#### [Exercise details]
Give back the data below exactly, with every line kept the same.

Data entries:
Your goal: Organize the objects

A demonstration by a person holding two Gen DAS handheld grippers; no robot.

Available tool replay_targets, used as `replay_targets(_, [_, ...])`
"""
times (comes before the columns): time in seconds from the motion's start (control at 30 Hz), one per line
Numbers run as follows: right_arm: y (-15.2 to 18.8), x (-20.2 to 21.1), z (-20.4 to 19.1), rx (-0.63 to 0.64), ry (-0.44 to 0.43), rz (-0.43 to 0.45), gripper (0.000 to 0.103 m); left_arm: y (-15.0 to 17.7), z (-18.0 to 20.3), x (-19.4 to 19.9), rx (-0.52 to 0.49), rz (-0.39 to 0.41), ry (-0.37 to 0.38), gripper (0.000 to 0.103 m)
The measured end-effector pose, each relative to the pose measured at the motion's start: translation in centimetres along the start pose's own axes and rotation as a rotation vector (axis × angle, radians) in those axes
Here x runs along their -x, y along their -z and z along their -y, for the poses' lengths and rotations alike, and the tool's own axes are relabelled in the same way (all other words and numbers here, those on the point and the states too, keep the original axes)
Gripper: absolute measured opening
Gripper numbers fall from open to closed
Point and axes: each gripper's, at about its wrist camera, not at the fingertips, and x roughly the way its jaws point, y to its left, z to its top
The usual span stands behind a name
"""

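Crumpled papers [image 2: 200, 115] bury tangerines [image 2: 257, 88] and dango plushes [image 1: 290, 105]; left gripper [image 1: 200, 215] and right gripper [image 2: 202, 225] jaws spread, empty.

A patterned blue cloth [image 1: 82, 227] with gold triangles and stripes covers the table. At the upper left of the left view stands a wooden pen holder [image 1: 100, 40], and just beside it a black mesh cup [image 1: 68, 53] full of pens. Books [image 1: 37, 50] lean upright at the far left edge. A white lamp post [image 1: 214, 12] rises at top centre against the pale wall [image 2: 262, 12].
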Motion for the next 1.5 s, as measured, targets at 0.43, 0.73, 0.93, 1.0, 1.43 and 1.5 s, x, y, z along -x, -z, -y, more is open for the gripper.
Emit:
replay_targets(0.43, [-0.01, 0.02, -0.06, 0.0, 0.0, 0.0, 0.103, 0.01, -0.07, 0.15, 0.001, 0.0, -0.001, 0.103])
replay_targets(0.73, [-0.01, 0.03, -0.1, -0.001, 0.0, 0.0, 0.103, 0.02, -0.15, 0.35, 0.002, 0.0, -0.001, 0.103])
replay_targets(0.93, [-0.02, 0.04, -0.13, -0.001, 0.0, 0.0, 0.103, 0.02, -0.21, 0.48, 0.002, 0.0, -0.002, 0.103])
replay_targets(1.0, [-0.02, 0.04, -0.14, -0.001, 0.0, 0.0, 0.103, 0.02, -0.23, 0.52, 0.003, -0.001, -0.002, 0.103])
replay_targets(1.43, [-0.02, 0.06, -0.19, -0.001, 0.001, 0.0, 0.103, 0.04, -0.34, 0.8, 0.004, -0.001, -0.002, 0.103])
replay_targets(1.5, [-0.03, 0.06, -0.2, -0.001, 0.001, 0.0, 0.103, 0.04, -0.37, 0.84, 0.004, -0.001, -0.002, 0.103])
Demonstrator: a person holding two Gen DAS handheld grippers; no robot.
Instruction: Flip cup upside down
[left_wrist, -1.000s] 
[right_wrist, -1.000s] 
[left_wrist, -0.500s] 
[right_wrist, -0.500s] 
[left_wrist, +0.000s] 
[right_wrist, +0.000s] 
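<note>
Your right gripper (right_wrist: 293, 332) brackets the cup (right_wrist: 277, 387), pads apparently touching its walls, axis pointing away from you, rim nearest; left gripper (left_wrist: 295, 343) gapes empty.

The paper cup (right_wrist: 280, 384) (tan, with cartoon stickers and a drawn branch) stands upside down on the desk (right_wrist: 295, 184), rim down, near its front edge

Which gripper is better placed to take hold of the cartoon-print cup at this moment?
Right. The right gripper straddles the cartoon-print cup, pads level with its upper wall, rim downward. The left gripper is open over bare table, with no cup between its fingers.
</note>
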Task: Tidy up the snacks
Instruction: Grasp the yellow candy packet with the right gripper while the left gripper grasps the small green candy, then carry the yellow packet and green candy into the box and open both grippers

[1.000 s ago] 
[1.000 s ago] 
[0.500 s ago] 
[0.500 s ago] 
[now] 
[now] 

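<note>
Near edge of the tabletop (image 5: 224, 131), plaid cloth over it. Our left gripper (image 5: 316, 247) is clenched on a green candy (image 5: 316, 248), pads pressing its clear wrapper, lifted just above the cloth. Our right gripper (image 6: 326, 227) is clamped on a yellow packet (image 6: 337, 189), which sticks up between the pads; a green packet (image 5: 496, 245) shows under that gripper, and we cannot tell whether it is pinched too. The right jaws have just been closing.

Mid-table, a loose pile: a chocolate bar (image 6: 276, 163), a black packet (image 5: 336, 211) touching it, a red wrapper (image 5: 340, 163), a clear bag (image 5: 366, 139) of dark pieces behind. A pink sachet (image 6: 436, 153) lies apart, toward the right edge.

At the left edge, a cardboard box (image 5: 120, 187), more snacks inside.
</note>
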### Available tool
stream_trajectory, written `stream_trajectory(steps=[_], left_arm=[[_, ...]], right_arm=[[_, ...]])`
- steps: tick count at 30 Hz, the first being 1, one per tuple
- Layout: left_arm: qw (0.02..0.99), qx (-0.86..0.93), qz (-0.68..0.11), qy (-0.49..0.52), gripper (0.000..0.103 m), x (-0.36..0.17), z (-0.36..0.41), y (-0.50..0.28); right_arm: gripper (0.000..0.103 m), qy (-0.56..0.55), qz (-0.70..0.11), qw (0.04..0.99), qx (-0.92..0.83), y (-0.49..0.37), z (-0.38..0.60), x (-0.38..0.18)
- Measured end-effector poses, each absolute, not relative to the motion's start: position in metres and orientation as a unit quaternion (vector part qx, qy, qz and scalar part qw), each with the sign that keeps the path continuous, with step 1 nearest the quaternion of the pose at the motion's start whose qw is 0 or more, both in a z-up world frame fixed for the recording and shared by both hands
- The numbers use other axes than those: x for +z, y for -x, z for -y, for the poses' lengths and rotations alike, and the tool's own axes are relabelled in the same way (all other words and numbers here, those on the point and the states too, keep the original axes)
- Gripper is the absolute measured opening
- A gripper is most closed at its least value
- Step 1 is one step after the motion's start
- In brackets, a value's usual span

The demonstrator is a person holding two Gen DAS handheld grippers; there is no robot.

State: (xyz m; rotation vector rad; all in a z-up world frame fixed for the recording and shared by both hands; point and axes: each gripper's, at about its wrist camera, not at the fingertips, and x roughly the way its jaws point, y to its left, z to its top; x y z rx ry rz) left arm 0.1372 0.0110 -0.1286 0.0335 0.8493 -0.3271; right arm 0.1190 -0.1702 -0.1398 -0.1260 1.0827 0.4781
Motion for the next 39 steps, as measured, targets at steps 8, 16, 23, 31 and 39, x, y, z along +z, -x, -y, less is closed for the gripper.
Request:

#### [Response box]
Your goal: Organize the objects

A demonstration by a person holding two Gen DAS handheld grippers; no robot.

Available tool replay_targets, used as `replay_targets(_, [_, ...])`
"""
times (comes before the columns): time in seconds from the motion's start (control at 30 Hz), one per line
Numbers run as follows: right_arm: y (-15.2 to 18.8), x (-20.2 to 21.1), z (-20.4 to 19.1), rx (-0.63 to 0.64), ry (-0.44 to 0.43), rz (-0.43 to 0.45), gripper (0.000 to 0.103 m); left_arm: y (-15.0 to 17.7), z (-18.0 to 20.3), x (-19.4 to 19.9), rx (-0.52 to 0.49), rz (-0.39 to 0.41), ry (-0.37 to 0.38), gripper (0.000 to 0.103 m)
The measured end-effector pose, each relative to the pose measured at the motion's start: translation in centimetres along the start pose's own axes and rotation as a rotation vector (axis × angle, radians) in those axes
Here x runs along their -x, y along their -z and z along their -y, for the poses' lengths and rotations alike, and the tool's own axes are relabelled in the same way (all other words and numbers here, those on the point and the states too, keep the original axes)
Gripper: absolute measured opening
Gripper numbers fall from open to closed
Point and axes: each gripper's, at about its wrist camera, not at the fingertips, and x roughly the way its jaws point, y to its left, z to its top
The usual span stands behind a name
"""

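Crumpled papers [image 2: 200, 115] bury tangerines [image 2: 257, 88] and dango plushes [image 1: 290, 105]; left gripper [image 1: 200, 215] and right gripper [image 2: 202, 225] jaws spread, empty.

A patterned blue cloth [image 1: 82, 227] with gold triangles and stripes covers the table. At the upper left of the left view stands a wooden pen holder [image 1: 100, 40], and just beside it a black mesh cup [image 1: 68, 53] full of pens. Books [image 1: 37, 50] lean upright at the far left edge. A white lamp post [image 1: 214, 12] rises at top centre against the pale wall [image 2: 262, 12].
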Motion for the next 1.5 s, as measured, targets at 0.43, 0.73, 0.93, 1.0, 1.43 and 1.5 s, x, y, z along -x, -z, -y, more is open for the gripper.
Emit:
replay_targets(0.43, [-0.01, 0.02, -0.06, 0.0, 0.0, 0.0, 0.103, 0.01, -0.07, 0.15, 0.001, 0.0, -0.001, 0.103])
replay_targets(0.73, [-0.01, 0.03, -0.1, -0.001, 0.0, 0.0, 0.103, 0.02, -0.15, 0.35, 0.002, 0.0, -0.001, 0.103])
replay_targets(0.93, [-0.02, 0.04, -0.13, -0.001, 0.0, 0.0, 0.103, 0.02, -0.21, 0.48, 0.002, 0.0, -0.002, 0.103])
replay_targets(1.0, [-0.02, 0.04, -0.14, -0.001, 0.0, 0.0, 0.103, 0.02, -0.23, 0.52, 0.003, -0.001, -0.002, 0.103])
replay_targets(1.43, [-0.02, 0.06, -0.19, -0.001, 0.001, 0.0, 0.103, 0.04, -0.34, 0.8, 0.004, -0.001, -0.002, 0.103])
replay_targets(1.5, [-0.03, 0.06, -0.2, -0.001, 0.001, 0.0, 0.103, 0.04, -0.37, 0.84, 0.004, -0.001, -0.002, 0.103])
Demonstrator: a person holding two Gen DAS handheld grippers; no robot.
Instruction: Flip cup upside down
[left_wrist, -1.000s] 
[right_wrist, -1.000s] 
[left_wrist, -0.500s] 
[right_wrist, -0.500s] 
[left_wrist, +0.000s] 
[right_wrist, +0.000s] 
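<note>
Your right gripper (right_wrist: 293, 332) brackets the cup (right_wrist: 277, 387), pads apparently touching its walls, axis pointing away from you, rim nearest; left gripper (left_wrist: 295, 343) gapes empty.

The paper cup (right_wrist: 280, 384) (tan, with cartoon stickers and a drawn branch) stands upside down on the desk (right_wrist: 295, 184), rim down, near its front edge

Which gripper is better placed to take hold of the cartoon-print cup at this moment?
Right. The right gripper straddles the cartoon-print cup, pads level with its upper wall, rim downward. The left gripper is open over bare table, with no cup between its fingers.
</note>
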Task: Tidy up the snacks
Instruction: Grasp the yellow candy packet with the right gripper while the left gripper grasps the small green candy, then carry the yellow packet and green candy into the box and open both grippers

[1.000 s ago] 
[1.000 s ago] 
[0.500 s ago] 
[0.500 s ago] 
[now] 
[now] 

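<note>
Near edge of the tabletop (image 5: 224, 131), plaid cloth over it. Our left gripper (image 5: 316, 247) is clenched on a green candy (image 5: 316, 248), pads pressing its clear wrapper, lifted just above the cloth. Our right gripper (image 6: 326, 227) is clamped on a yellow packet (image 6: 337, 189), which sticks up between the pads; a green packet (image 5: 496, 245) shows under that gripper, and we cannot tell whether it is pinched too. The right jaws have just been closing.

Mid-table, a loose pile: a chocolate bar (image 6: 276, 163), a black packet (image 5: 336, 211) touching it, a red wrapper (image 5: 340, 163), a clear bag (image 5: 366, 139) of dark pieces behind. A pink sachet (image 6: 436, 153) lies apart, toward the right edge.

At the left edge, a cardboard box (image 5: 120, 187), more snacks inside.
</note>
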### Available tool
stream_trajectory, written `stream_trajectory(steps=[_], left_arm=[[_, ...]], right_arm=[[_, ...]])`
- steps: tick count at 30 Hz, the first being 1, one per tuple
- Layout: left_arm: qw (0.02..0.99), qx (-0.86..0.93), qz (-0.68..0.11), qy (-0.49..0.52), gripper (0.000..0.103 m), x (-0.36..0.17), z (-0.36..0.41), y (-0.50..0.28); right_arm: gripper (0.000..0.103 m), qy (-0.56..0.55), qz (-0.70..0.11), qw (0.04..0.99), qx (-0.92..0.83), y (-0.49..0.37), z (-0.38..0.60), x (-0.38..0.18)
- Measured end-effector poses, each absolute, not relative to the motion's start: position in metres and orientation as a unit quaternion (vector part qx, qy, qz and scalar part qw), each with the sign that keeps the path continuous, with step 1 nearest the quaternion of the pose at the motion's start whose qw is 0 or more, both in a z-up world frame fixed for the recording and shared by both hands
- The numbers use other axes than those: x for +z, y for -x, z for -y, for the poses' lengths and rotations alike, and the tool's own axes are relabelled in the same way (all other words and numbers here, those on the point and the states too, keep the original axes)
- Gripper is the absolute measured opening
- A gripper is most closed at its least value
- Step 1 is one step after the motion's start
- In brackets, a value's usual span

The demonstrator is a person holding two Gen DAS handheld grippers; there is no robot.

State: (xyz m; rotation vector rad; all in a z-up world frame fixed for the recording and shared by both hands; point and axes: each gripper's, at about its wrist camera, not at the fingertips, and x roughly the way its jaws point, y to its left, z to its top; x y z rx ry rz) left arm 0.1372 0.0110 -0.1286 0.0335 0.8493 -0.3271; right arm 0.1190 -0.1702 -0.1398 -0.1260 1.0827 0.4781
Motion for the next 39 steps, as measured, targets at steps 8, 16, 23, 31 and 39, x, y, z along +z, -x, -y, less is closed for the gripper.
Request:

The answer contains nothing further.